Your assignment:
Look through the material and tally each line bearing the word "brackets". Give only the total.

* * * * *

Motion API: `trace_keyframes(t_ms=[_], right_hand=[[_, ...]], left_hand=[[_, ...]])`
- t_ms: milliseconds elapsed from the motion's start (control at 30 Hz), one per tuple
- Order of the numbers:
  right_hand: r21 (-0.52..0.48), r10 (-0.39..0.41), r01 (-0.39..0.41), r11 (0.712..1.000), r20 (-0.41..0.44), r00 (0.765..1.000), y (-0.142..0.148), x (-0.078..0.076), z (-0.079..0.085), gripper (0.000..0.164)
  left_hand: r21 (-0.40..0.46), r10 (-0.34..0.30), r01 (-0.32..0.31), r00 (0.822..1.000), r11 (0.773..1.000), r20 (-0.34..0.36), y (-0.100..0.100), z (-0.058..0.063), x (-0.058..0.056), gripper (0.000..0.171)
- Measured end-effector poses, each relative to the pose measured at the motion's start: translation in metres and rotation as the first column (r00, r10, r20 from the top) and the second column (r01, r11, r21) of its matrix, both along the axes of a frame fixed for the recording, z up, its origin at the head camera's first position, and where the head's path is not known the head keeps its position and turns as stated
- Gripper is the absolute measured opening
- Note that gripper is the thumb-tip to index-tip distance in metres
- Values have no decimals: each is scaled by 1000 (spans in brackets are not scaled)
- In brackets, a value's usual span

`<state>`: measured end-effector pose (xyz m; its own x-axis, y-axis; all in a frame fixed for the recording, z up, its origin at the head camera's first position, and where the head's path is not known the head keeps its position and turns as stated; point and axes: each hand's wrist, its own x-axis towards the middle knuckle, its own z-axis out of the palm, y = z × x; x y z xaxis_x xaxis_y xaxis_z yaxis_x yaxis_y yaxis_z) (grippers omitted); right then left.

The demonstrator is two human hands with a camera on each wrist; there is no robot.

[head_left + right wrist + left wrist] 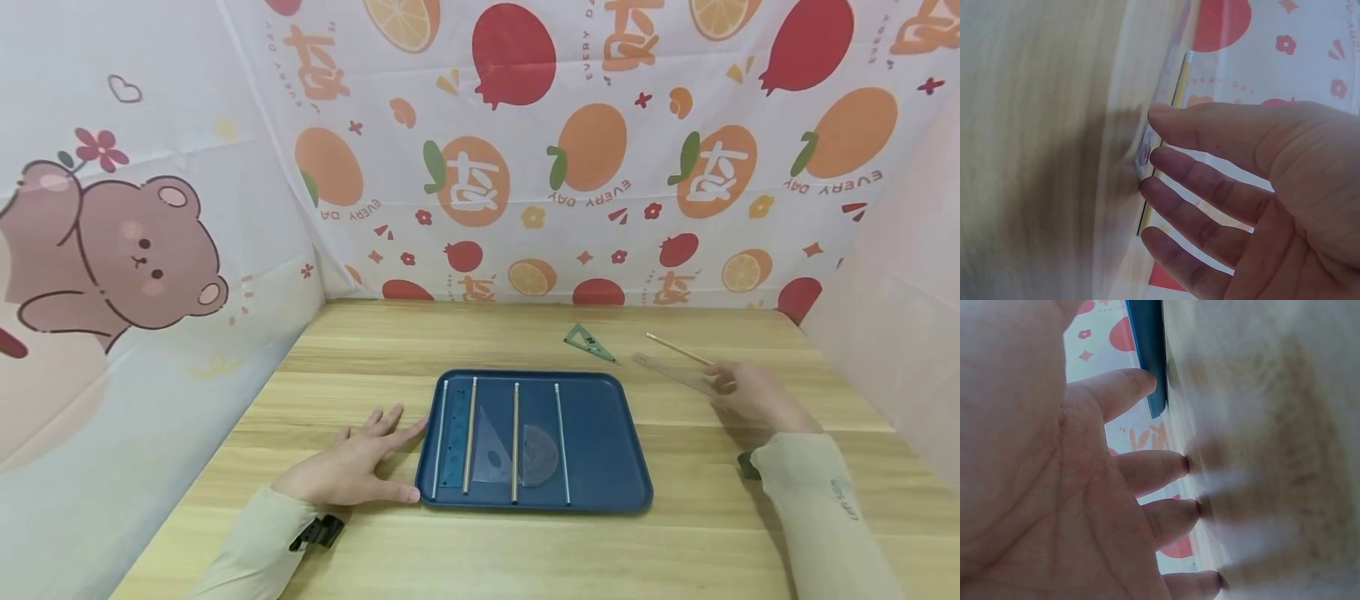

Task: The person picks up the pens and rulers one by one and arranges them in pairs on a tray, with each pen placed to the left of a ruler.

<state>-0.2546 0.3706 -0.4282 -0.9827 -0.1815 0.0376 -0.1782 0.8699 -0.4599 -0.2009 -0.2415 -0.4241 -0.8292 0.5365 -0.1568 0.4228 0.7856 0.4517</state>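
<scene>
My left hand [358,461] lies spread at the left side of a blue tray [607,450], thumb and index finger at its rim. The other fingertips touch the table in the left wrist view. Inside the tray, several upright-lying pencils [516,442] alternate with a blue ruler [453,437], a clear set square [491,450] and a clear protractor [540,456]. Beyond the tray's right side, my right hand [757,396] pinches one end of a clear ruler [663,372] between thumb and fingers. Just behind that ruler lies a wooden pencil [675,347], partly covered by the fingers.
A small green set square [588,342] lies on the wooden table [375,542] behind the tray. Fruit-patterned cloth [525,233] hangs along the table's back edge, with a bear-print cloth [150,250] on the left and a pale one on the right.
</scene>
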Motion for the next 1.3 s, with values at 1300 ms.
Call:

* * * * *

Solution for this problem:
2